What (should) good Feature engineering look like?

We are living in era where Data analytics upgrade form mere main stream small talk topic to key business driver. Almost everybody tries to get better in Advanced analytics, AI or other data-based activities. Some do so from sheer conviction of its importance, some are forced by group think or competition moves. Let’s admit it, for most organizations and teams this is quite leap. So they, …

Leaning on methods

… lean on whatever literature or manuals there are around. I feel strange mixture of sympathy and disdain for them, while almost all self-learning courses and books on analytics primarily focus on methods of Data Science. You can read on which algorithms are suited for which tasks, how to program them or use open source packages to calculate them (as black boxes) for you. If you dwell in analytics for a bit more time, you probably smile already and know where I am heading with this point. Large part of the novices (and late- or returning-comers) fail to understand that the HOW (what AI method) is getting more and more commodity. Thus, the more you try to specialize in those categories the less prospective your future in analytics might be. Don’t get me wrong, I am far from suggesting that new data Scientist should (or need) not to understand the methods behind, quite the contrary. My point is that trying to get better at writing logistic regression or training decision tree is like trying to get better in potatoes digging in era of tractors. Machines got so good in applying the analytical constructs that it becomes Don Quijote-ish to fight with them. Algorithms are becoming commodities, even commodities that are free there in community. So where shall you channel your skill improvement in analytics?

Where to go?

From all the areas that are needed for successful analytics (see here), Feature engineering seems to be the most promising bet in attempt to make significant impact. While it is the first step of the analytical funnel, whatever defects (or data loss) you introduce there is carried over the whole analytical process. It is proven by Kaggle competitions that informational disadvantage is almost never compensated by “smarter” algorithm down the road of model training. What surprises me, though, that in ever mushrooming inundation of books and analytics, you find very little on Feature engineering. Ironically, it is difficult to stumble even upon a definition of what feature engineering should and should not do. Not even talking about best practices in this area.

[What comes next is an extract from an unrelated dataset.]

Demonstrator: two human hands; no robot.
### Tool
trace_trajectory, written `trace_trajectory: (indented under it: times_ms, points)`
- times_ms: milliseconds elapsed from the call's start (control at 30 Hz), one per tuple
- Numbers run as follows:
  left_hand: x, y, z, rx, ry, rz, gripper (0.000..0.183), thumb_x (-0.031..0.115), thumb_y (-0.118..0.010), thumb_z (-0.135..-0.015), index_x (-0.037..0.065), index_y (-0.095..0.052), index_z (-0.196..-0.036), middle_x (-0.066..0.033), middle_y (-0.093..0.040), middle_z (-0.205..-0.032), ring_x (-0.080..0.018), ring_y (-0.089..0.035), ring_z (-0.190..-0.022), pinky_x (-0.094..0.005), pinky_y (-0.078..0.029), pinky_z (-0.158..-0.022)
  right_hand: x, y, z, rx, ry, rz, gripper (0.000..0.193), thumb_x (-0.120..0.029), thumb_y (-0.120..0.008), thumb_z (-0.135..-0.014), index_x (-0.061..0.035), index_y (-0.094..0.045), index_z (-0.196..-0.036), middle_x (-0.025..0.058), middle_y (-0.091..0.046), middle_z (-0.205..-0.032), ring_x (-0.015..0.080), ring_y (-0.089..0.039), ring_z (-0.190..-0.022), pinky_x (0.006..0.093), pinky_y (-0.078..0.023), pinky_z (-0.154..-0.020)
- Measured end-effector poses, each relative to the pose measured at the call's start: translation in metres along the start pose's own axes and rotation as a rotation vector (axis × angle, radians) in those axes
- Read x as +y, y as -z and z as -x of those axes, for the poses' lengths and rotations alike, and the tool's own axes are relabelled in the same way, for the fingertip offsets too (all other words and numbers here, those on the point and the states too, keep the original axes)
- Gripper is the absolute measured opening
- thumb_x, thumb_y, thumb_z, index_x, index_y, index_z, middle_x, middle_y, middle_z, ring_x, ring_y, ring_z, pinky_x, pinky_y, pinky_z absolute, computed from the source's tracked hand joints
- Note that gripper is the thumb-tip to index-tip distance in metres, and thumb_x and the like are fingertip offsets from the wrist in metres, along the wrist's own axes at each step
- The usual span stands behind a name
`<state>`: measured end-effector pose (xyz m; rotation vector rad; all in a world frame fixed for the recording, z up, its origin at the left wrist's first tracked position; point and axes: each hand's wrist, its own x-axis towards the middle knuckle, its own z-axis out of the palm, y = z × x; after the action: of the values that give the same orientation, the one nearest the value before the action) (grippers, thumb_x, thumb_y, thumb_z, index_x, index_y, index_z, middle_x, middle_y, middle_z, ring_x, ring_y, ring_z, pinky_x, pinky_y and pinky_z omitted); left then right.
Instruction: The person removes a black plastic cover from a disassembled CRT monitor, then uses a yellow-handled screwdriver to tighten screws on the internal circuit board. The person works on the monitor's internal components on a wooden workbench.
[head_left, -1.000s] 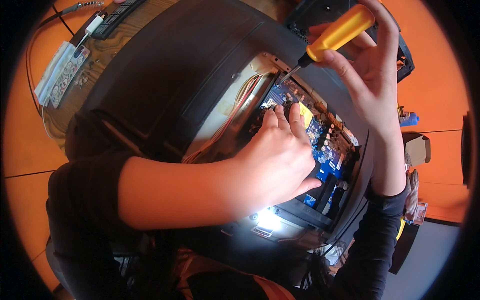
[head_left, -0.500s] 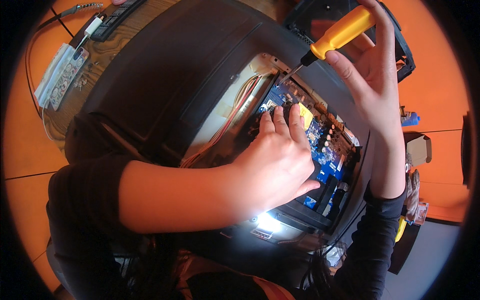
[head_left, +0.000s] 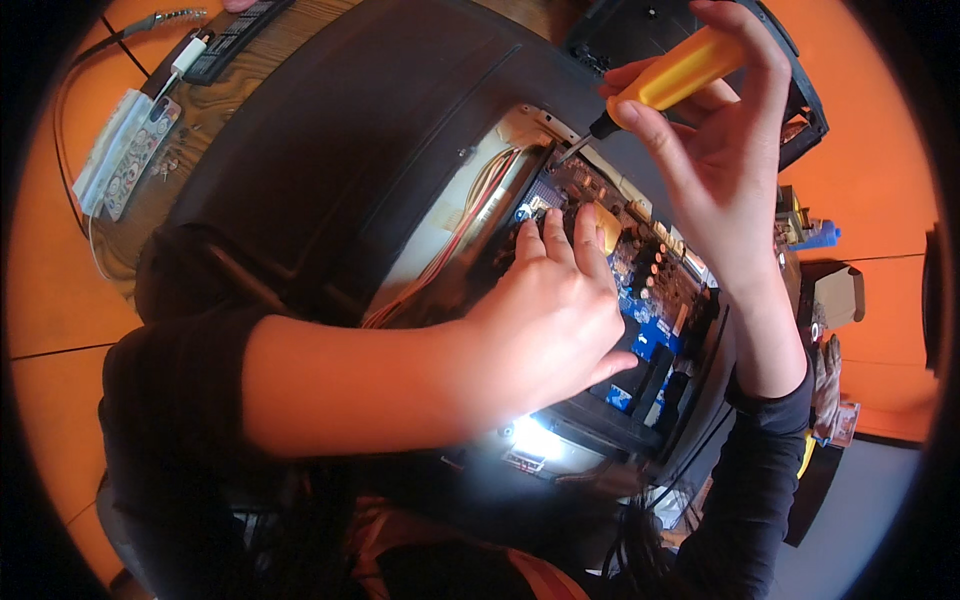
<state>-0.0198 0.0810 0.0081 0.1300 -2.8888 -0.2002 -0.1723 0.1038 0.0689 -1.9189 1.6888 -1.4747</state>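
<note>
A yellow-handled screwdriver (head_left: pixel 682 72) is gripped in my right hand (head_left: pixel 728 190), with thumb and fingers around the handle. It slants down to the left, and its tip meets the upper left corner of a blue circuit board (head_left: pixel 655 328). My left hand (head_left: pixel 560 320) lies over the middle of this board, fingers stretched out and pressing on it beside a yellow block (head_left: pixel 607 228). The board sits in the opened back of a large black casing (head_left: pixel 380 140). Whatever screw is under the tip is too small to make out.
A bundle of coloured wires (head_left: pixel 450 240) runs along the board's left side. Bright light (head_left: pixel 535 440) glares below it. Beyond my right hand stands a black plastic frame (head_left: pixel 805 110). A patterned phone case (head_left: pixel 142 160), a white cable and a black remote-like bar (head_left: pixel 237 40) lie upper left.
My right hand has moved slightly left and down the screwdriver, its fingers now curled further around the handle. The tip stays at the same corner. My left hand has hardly shifted.
</note>
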Motion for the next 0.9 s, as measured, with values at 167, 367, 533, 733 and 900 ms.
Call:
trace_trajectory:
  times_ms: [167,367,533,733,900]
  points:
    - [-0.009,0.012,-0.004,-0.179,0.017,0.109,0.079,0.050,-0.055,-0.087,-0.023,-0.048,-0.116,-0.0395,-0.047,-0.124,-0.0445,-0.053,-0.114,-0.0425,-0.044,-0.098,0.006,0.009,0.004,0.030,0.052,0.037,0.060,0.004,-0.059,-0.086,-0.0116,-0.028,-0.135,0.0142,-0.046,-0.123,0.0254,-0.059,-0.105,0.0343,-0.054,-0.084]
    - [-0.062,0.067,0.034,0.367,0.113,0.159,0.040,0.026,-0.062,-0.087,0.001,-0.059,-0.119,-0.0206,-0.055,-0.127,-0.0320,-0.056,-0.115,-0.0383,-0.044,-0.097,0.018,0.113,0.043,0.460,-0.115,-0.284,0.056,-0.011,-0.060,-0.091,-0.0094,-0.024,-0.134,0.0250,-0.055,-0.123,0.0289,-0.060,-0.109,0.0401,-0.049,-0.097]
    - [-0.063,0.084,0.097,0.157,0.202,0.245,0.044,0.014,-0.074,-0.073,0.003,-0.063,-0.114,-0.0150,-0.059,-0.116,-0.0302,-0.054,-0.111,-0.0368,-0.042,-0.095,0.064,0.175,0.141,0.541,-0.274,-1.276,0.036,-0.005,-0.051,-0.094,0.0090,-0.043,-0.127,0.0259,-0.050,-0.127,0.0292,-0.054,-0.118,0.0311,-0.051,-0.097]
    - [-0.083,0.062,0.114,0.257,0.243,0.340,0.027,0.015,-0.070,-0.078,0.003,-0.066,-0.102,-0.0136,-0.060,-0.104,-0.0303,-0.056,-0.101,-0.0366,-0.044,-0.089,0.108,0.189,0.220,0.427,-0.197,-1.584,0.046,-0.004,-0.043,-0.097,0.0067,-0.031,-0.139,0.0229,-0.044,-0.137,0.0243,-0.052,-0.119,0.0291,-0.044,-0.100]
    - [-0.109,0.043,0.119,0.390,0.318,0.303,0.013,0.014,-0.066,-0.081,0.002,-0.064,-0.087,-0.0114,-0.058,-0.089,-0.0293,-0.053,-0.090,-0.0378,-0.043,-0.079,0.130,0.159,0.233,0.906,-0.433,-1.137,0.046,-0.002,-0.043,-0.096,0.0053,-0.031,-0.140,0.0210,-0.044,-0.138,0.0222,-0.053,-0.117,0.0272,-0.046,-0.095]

That is exactly the reason I decided to sum up in this blog shortly what my experience in Machine Learning suggests that Good Feature engineering should include:

1] Extending the set of features. Whenever you start to build some advanced analytical model, you only start with some group of raw parameters (= inputs). As the Features are ultimately what the food are for humans, your live is much lively if you have both enough and variety of the food. To achieve that in analytical efforts feature engineering need to address make sure that you “chew” the raw inputs and get some aggregated features as well. For example, you might be having history of customer purchases, but it is also important to calculate what is the lowest, usual and highest ever amount purchased. You also would find useful to know if the customer was buying certain part of the year more or what is the time since his/her last purchase. These are all aggregates. As you can probably smell from the examples, these are often standardized (like MIN, MAX, AVG, …) and foreseeable steps to take, so good Feature engineering should include automated generation of the aggregates. However, besides the obvious aggregates, one needs also to create new pieces of information that are not directly represented in raw inputs. When you are trying to predict interest in buying ice cream for particular person, it is certainly interesting to know for how long this person has been already buying ice cream products and what is total consumption of it. But if you need to predict consumption in certain short time frame, the ratio of ice creams per week would be more telling then the total consumption metrics.  That is when it comes to transformations, cross-pollination of features and completely new dimensions. Therefore, good feature engineering should extend the set of features BOTH aggregated features and newly derived features.

2] Sorting out the hopeless cases. Plenty is certainly good start, because from quantity you can breed quality. Being open in step one but also means you will have a lot of hopeless predictors that obviously (from its design) can have little impact on prediction. There are many reasons, why some features should be weeded out, but let me elaborate on one very common pitfall. Imagine you have 5 different sofas from spartan one to really fancy ones. Your model is to decide which if the sofa versions will be most appealing to the customer. If you have parameter that has only two values (think male and female) and these are evenly distributed in the sample, it is difficult for this parameter to classify customers into 5 groups with just 2 values (Yes, I said difficult, not impossible). The other way around, if you have colour scheme of the sofas coded into 10000 colour hue and you have about 5000 customers in the sample, some colour options will not have even single customer interested so their predictive relevance gets very questionable as well. Feaure engineering should give you plethora of inputs but should also spare you from pointless cases.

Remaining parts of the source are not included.